• _TASK ITEM_
Pictures excluded, please retype exactly the lines from the start of the data through the line that contains "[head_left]", both ends kept, and nothing beyond them.

Top of THE DATA

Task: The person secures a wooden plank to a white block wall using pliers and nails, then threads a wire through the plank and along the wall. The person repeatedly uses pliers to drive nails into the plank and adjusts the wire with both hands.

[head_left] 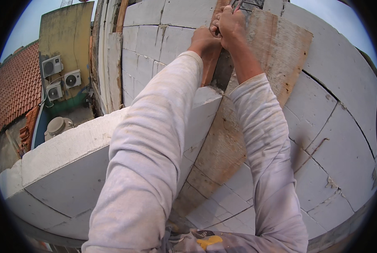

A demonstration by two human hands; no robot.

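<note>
Both my arms, in dusty pale sleeves, reach up to the top of a wall. My right hand (232, 28) is closed round a tool with a slim reddish handle (238, 5), seen only in part; its working end is hidden. Just below and to the left, my left hand (202, 41) is closed beside a narrow upright timber board (212, 63), and what its fingers hold is hidden. Thin steel reinforcing bars (251, 5) show right behind my right hand. A wide, stained plywood board (277, 50) stands against the blocks to the right of the hands.
A low wall of pale blocks (70, 130) runs along the left, with a drop beyond it. A bent metal rod (317, 149) sticks out from the right block wall (340, 122). Outside are air-conditioner units (52, 66), a tiled roof (15, 84) and a round tank (57, 125).
</note>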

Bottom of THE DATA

• _ANSWER TO THIS EXERCISE_
Task: The person secures a wooden plank to a white block wall using pliers and nails, then threads a wire through the plank and along the wall. The person repeatedly uses pliers to drive nails into the plank and adjusts the wire with both hands.

[head_left] 

The complete answer has now been given.